§ **WHAT THE EXERCISE ASKS**
Could you copy, exactly as written, every line from the first line of the records through the one containing "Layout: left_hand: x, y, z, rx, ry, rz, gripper"?

::: DATA UNDER STUDY

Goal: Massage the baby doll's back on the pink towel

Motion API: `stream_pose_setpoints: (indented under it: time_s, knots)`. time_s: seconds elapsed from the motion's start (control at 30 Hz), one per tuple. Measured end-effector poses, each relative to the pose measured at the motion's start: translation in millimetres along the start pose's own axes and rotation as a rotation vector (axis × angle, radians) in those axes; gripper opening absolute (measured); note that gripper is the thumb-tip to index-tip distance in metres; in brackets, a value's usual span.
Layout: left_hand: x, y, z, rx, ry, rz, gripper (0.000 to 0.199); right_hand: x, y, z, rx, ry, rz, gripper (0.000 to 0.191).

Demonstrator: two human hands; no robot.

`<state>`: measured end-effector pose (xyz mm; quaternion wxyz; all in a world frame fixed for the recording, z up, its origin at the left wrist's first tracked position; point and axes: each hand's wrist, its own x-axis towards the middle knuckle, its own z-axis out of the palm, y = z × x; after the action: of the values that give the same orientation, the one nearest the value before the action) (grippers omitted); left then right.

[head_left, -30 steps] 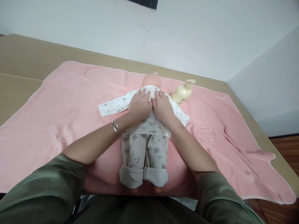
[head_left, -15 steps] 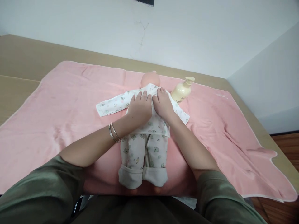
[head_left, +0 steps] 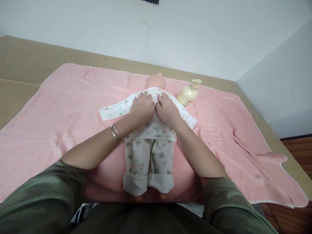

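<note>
A baby doll point(head_left: 155, 82) lies stretched out with its head at the far side. It wears a white patterned long-sleeved shirt point(head_left: 156, 131) and patterned trousers point(head_left: 141, 156) with turned-up white cuffs. My left hand point(head_left: 142, 109), below two silver bangles point(head_left: 116, 132), rests on the upper left of the shirt, its fingers spread. Beside it my right hand point(head_left: 168, 110) lies on the upper right of the shirt, fingers forward and slightly bent. The two hands almost meet at the middle. Both palms are hidden from view.
Under the doll a pink blanket point(head_left: 73, 113) covers much of the wooden table point(head_left: 21, 55). A cream pump bottle point(head_left: 188, 95) stands by the doll's right-hand sleeve. White walls point(head_left: 195, 39) rise behind the table and to the right.
Both hands have shifted slightly on the shirt, and their fingers look a little more bent. The doll and bottle keep their places on the blanket; the view has moved slightly.
</note>
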<state>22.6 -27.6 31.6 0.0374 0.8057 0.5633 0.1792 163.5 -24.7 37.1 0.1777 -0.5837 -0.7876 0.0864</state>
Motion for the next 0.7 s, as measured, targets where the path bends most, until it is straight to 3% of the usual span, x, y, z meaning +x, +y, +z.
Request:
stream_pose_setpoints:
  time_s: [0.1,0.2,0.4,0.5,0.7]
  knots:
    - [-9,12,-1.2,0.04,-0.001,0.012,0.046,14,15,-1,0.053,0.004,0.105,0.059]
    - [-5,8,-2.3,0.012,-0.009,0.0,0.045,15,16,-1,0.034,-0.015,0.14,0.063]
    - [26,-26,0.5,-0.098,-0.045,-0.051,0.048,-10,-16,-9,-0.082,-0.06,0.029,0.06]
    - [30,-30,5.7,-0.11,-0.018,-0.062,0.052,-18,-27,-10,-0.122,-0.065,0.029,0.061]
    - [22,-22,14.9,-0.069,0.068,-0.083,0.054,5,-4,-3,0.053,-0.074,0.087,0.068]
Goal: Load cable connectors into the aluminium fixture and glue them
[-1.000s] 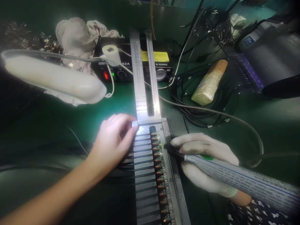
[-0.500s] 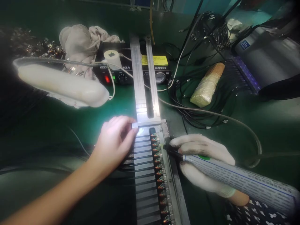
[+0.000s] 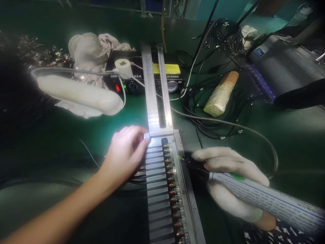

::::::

§ **SOLUTION TO THE EXERCISE**
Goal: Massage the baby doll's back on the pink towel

Motion API: `stream_pose_setpoints: (indented under it: time_s, knots)`. time_s: seconds elapsed from the motion's start (control at 30 Hz), one per tuple. Measured end-effector poses, each relative to the pose measured at the motion's start: translation in millimetres along the start pose's own axes and rotation as a rotation vector (axis × angle, radians) in those axes; gripper opening absolute (measured); note that gripper is the thumb-tip to index-tip distance in metres; in brackets, a value's usual span.
Layout: left_hand: x, y, z, rx, ry, rz, gripper (0.000 to 0.199); right_hand: x, y, z, rx, ry, rz, gripper (0.000 to 0.191).

The exercise requires no additional content.